Someone was already at the table, but she looked nice. We didn't need an entire dining set to ourselves, just two chairs. Besides, milling around looking for an open table to eat at during a conference where two thousand other people are doing exactly the same thing gets boring incredibly quickly.
"Is there someone sitting in either of these two seats?"
Her answer was confusing at best. I gathered from inductive reasoning that at least one person was sitting in one of the other available spots. Thirty seconds in, she cleared up the murky waters of her surprisingly complex response by saying "why don't I move this and then you and your Grandpa can sit here with us. We'd love to have you."
Why thank you, we'd love to eat with you too.
Her husband appeared moments later carrying two iced teas with the liquid dancing in response to his shaking hands.
"I'm Lorraine, this is Pete."
I'm James, this my friend Harold.
"Where are you visiting from?"
Harold was excited to be around peers, and he didn't quite know how to contain himself as he launched into introductions for us both. At 75, being excited about something is an amazing idea, and I loved watching him expound on the most unnecessary and inconsequential facts about where he was from. Effortlessly he threw down all the details of exactly what disease it was he'd conquered, why he was attending the Lymphoma and Leukemia Society conference, and how he'd come to learn about what was next for him.
He'd successfully fought off a particularly vicious blood cancer "CLL" he'd say gruffly, "stage 4. But then one day my white blood cell count started to drop for no apparent reason."
Pete and Lorraine were captivated by his story.
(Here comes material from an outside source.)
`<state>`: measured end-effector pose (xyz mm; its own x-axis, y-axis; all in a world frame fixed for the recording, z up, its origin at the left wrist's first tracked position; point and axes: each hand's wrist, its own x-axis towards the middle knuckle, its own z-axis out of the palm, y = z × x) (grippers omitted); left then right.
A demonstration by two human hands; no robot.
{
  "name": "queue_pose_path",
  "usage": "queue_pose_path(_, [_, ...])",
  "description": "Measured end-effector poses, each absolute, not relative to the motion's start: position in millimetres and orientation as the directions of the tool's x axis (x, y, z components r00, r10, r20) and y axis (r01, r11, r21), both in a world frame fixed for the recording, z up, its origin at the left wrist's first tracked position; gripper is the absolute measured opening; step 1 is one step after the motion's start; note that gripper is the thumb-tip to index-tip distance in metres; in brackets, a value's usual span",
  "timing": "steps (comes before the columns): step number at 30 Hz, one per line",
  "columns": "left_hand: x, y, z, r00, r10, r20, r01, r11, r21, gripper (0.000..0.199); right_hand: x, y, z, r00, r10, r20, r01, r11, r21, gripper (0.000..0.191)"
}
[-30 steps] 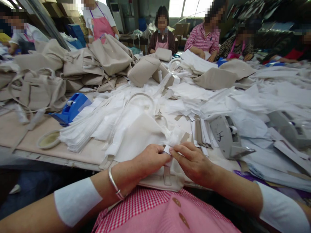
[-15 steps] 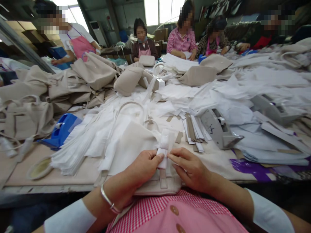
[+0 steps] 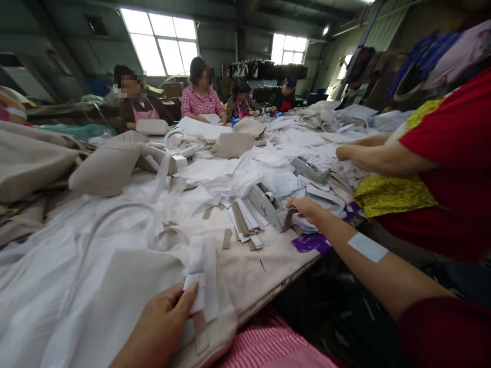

"Well, we're in the middle of this thing" Lorraine said, reaching over to touch her husband's hand. "We've been to all the events they've offered, this is our first conference, and I have to say we're learning a lot. Pete's a strong fellow, we're just wanting to soak up as much as we can."
Everywhere I looked there were people from all walks of life with nothing but hope on their faces. Some had full heads of hair, others wore caps to mask their loss from aggressive therapeutic attempts to eradicate their disease, and the teenagers with a war waging inside their bodies against themselves most often chose beanies.
Lunch was a dry sandwich -- no condiments. You never think about how much they matter until you have a dry club sandwich without any of them. Then you realize how important they are to complete your sandwich.
The gentleman who spoke last just before break had lived through a particularly aggressive breed of lymphatic cancer, "macroglobulinemia" and had been on over a thousand different kinds of medication over the course of his disease.
I sat and listened as Harold, Pete and Lorraine exchanged their stories, compared experiences, and spoke medical dialogue so quickly and efficiently it was hard to believe none of them had darkened the door of a medical class. But they hadn't -- they were living, breathing classrooms themselves.
They were a case study, a statistic, and most avidly against the odds.
"Pete and I visited Hawaii for our 25th wedding anniversary. We loved it so much! It was the most special present I think he's ever given me." Pete smiled and his eyes watched his wife as she dove into the deep blue sea of memories to pick out the best ones and show me.
"We went to all four major islands together, but Kauai was our favorite. I wanted to sleep in -- all I wanted to do was sleep -- but Pete got me up dark and early one morning to watch the sunrise on top of that mountain, Haleakala, while we were in Maui."
He was from Boston, they'd been married for 55 years and "plan on making it another 55 together!"
Pete had "acute myeloid leukemia" but refused to say the words. "AML" he interrupted as his wife attempted say the full name for us. "They know what that is." Lorraine smiled and nodded, "well, Harold had CLL and it's in remission, and James is a nursing student. I'm sure he knows more about it than we do!"
I don't Lorraine. I know almost nothing. But after my light lunch of a sandwich with chips and a side of cold pasta salad, I know more about it than the any of my classes could ever teach me.